Cientistas detalham mecanismo que faz os músculos nos manterem aquecidos
Estudo analisou a relação entre a quantidade de cálcio nas fibras musculares e a capacidade dos mamíferos de manter a temperatura corporal estável. Entenda.
Nós, mamíferos, somos animais endotérmicos. Isso significa que você pode ler este texto no conforto de casa e, ao mesmo tempo, manter sua temperatura corporal estável. Já os répteis, por exemplo, são ectotérmicos: eles não conseguem regular a própria temperatura, e precisam de agentes externos para isso – é a razão de muitos lagartos ficarem deitados em pedras tomando sol.
Foi justamente essa produção de calor, conhecida como termogênese, que permitiu que nossos ancestrais ocupassem territórios fora das zonas tropicais e se espalhassem pelo planeta. Mas, afinal, qual mecanismo criado durante a evolução está ligado a isso? É que que cientistas da Universidade de Queensland, na Austrália, podem ter identificado recentemente.
Apesar de usarmos as mesmas estruturas musculares básicas que répteis e anfíbios para nos mexer e manter nossa postura, os mamíferos evoluíram para mudar a forma com que a concentração de íons de cálcio é regulada nos músculos em repouso (íons são átomos carregados eletricamente). As nossas fibras musculares toleram concentrações de cálcio maiores. Só que é preciso manter um certo equilíbrio dentro das células. Elas, então, eliminam o excesso de íons, num processo que gasta energia – e gera calor.

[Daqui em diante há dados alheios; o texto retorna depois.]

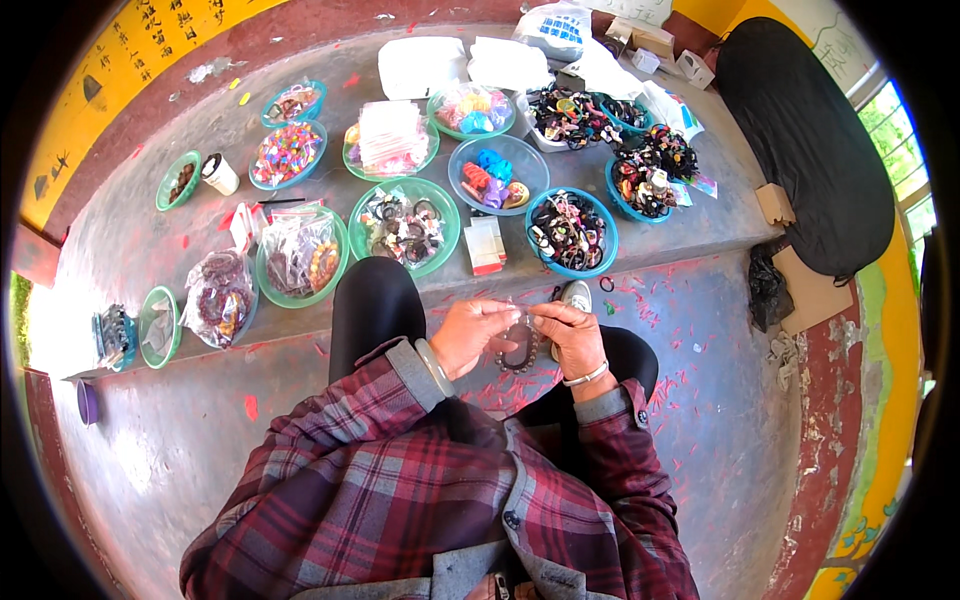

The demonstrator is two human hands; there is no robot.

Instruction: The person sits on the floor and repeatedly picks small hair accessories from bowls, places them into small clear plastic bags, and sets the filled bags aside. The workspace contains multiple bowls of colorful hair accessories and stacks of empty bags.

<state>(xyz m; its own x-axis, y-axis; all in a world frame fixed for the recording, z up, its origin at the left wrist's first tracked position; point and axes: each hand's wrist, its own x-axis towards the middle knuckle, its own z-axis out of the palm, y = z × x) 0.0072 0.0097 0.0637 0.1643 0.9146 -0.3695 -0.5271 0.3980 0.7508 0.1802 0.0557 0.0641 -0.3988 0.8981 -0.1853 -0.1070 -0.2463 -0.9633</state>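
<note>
Grey floor (pixel 190 480), yellow-and-maroon walls (pixel 895 330), bright barred window (pixel 890 135)

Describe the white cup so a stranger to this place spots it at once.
Find the big raised grey ledge. On its left half, look between a small green bowl and a blue bowl of colourful pieces. The white cup there is narrow with a dark top, unlike the wide bowls beside it.
</note>
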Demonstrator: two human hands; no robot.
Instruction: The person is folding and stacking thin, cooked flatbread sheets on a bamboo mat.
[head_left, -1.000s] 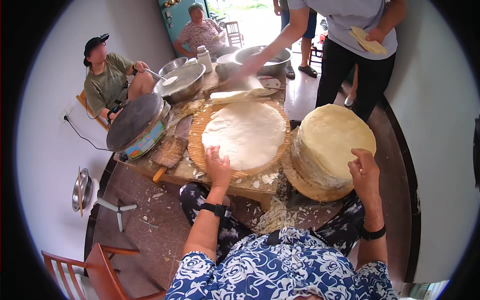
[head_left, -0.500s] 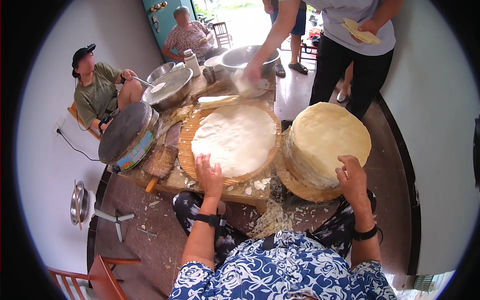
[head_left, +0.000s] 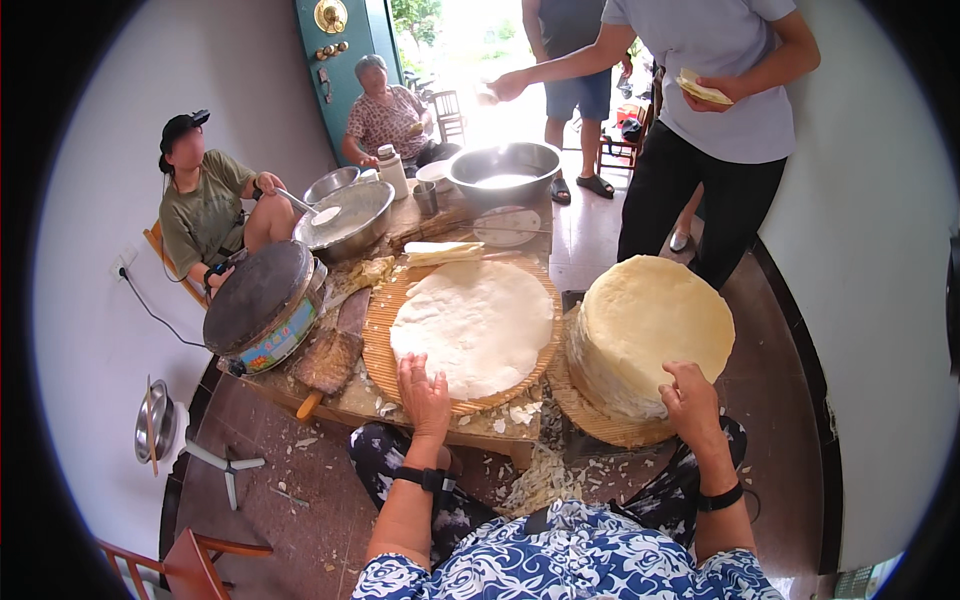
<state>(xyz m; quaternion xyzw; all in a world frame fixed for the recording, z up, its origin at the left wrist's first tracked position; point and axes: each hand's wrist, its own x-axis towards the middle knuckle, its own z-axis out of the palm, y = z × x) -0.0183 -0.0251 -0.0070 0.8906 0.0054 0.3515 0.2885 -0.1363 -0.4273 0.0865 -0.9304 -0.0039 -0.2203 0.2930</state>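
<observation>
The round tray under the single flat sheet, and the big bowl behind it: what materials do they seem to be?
Round tray: probably woven bamboo or straw, matte tan with a ribbed weave. Big bowl: apparently metal, with a grey, shiny rim.

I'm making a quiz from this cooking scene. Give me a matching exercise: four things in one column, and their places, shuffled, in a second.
Things:
1. left hand
2. right hand
3. round griddle
4. big metal basin

Places:
A. far end of the table
B. on the near edge of the tall wrapper stack
C. left of the woven tray
D. on the near edge of the single flat wrapper

Pairs: 1-D, 2-B, 3-C, 4-A
</observation>
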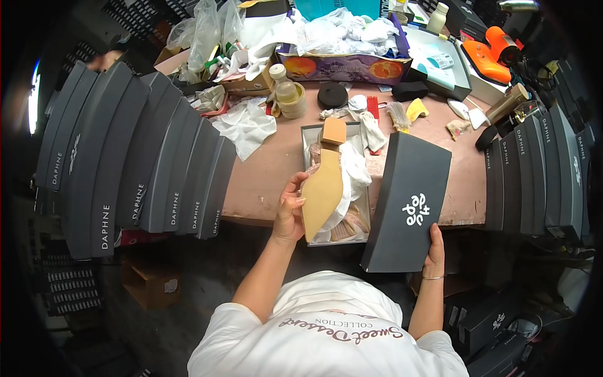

Pesquisas anteriores já mostraram que essas bombas de íons de cálcio contribuem para o aquecimento dos músculos esqueléticos (aqueles cujo movimento é voluntário; os outros tipos de músculo estão no coração e em sistemas como o digestório e o respiratório – nós não o controlamos). OK. É uma quantidade de calor baixa. Mas, se considerarmos cada fibra muscular dos mais de 600 músculos esqueléticos do corpo humano, a soma é o suficiente para manter a temperatura constante.
Como o estudo foi feito
Os pesquisadores compararam as fibras de mamíferos e de animais de “sangue frio” e como elas funcionavam sob as mesmas condições. Eles analisaram o cálcio dissolvido nas fibras musculares de sapos-cururus, camundongos e de pessoas com hipertermia maligna, uma condição frequentemente causada por uma mutação em um receptor de rianodina que torna os canais de cálcio mais propensos a abrir quando estimulados. Como resultado, o corpo fica com uma temperatura maior do que o normal.
Os receptores de rianodina (RyR) são canais intracelulares de cálcio presentes em tecidos animais como músculos e neurônios, e é por eles fluem os íons de cálcio. Já as bombas de íons de cálcio funcionam no sentido oposto, lançando o cálcio de volta pela outra mão, na tentativa de restaurar o equilíbrio dentro das células. Os mamíferos têm um tipo de receptores chamado RyR1; enquanto os animais ectotérmicos têm dois tipos, αRyR e βRyR.
Os resultados mostraram que aumentos repentinos no nível de cálcio no fluido que cerca as células musculares fazem com que esses íons se acumulem em uma organela chamada de retículo sarcoplasmático, em vez de serem liberados rapidamente.
Normalmente, a chegada de íons de cálcio nas células musculares aciona os canais RyR para liberar mais cálcio no citoplasma da célula – o que leva, por exemplo, à contração muscular. Contudo, os mamíferos parecem ter desenvolvido certa resistência a esse aumento, o que possibilita que o retículo sarcoplasmático libere íons de cálcio, dando mais trabalho para as bombas e forçando-as a produzir mais calor.
Segundo os pesquisadores, ter uma forma de RyR a menos fez os mamíferos menos sensíveis aos aumentos na concentração de íons de cálcio, o que pode ter nos ajudado a manter o “sangue quente”.